The principal characteristics are:
- Large unlit, ie dark, areas
- Several-to-many point light sources and speculars
- Coloured illuminants, including some with a restricted spectrum (such as sodium lamps, eg building facade IMG_7800)
- Localised high contrast from light pooling eg building floodlighting
- Lighting may be dominated by a single-hue illuminant, or there may be dual-hue illuminants
EVALUATION METHOD
A. Image integrity
This has mainly to do with artefacting, and could be considered close to being objective, and I propose should be prioritised in evaluation over interpretation:- Noise, banding. eg noise IMG_6588 submission #5, banding: IMG_7620 submission #9
- Light source and specular artefacting, including sharp clipping edges surrounding these, and colour banding. eg IMG_6545 submission #5
- Clipping edges around large specular and light sources. eg IMG_6212 all submissions
B. Interpretation
As a professional photographer, I would be looking first to optimise the image according to general industry standards, based on the following criteria:-- Average brightness (histogram)
- Tonal range from black point to white point. (histogram)
- Global contrast
- Local contrast
- Dominant hue
- Saturation
- Roads, pavements.
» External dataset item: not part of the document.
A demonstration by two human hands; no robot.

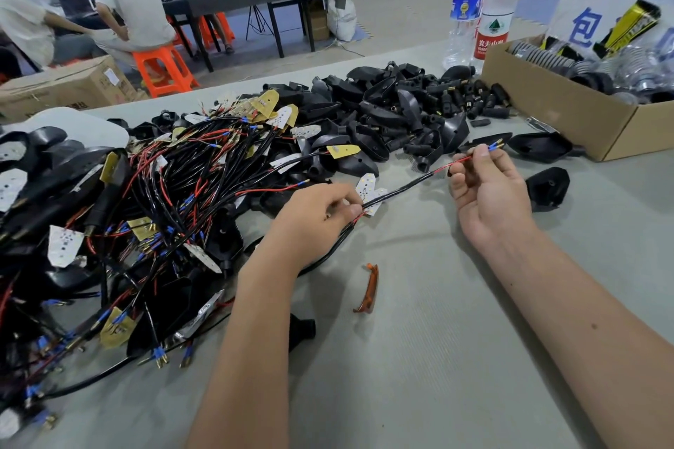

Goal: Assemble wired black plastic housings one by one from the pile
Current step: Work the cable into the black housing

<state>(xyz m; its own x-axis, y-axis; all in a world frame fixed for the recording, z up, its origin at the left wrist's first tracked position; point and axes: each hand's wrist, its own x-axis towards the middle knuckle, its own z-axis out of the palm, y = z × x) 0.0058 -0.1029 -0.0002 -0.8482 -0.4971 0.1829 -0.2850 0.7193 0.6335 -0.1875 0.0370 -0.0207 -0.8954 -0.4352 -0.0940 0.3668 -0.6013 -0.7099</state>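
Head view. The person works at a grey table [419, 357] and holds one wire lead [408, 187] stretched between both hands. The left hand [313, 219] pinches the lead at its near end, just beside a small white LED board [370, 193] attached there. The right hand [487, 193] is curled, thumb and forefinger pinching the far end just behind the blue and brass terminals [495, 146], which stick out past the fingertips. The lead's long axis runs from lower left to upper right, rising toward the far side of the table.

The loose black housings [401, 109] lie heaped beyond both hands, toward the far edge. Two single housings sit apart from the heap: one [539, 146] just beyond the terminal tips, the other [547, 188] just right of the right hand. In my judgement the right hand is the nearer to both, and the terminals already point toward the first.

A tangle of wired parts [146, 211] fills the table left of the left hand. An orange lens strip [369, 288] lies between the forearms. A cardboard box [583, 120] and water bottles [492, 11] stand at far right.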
Assumed to be neutral grey. eg IMG_6545
- Concrete., Assumed to be neutral grey. eg IMG_6189 (top)
- Snow. Assumed to be neutral white with light grey shadows. eg IMG_1911
- Clouds, steam, smoke. Assumed to be neutral grey. eg IMG_1873
- Clear sky. Assumed to be dark blue, with an HSB hue angle around 216º. eg IMG_8127
MY EXPECTATIONS
- Artefact-free.
- Overall fairly neutral colour balance with colourful small elements. If there is any colour cast, blue is more acceptable, while greens (from cyan to yellow-green) are by tradition unacceptable.
- Full tonal range, ie black point set.
- Unlit and weakly lit areas dark, ie histogram bias to left
- No clipping except for point light sources and speculars.
- Saturation not to reach 100%, which reads as unrealistic. This is particularly important for night scenes, featuring both light sources and illuminated small areas against an overall dark background, which enhances brightness. Both the Hunt effect (colourfulness increases with luminance) and Helmholtz-Kohlrausch effect (saturation increases with brightness) help exaggerate these.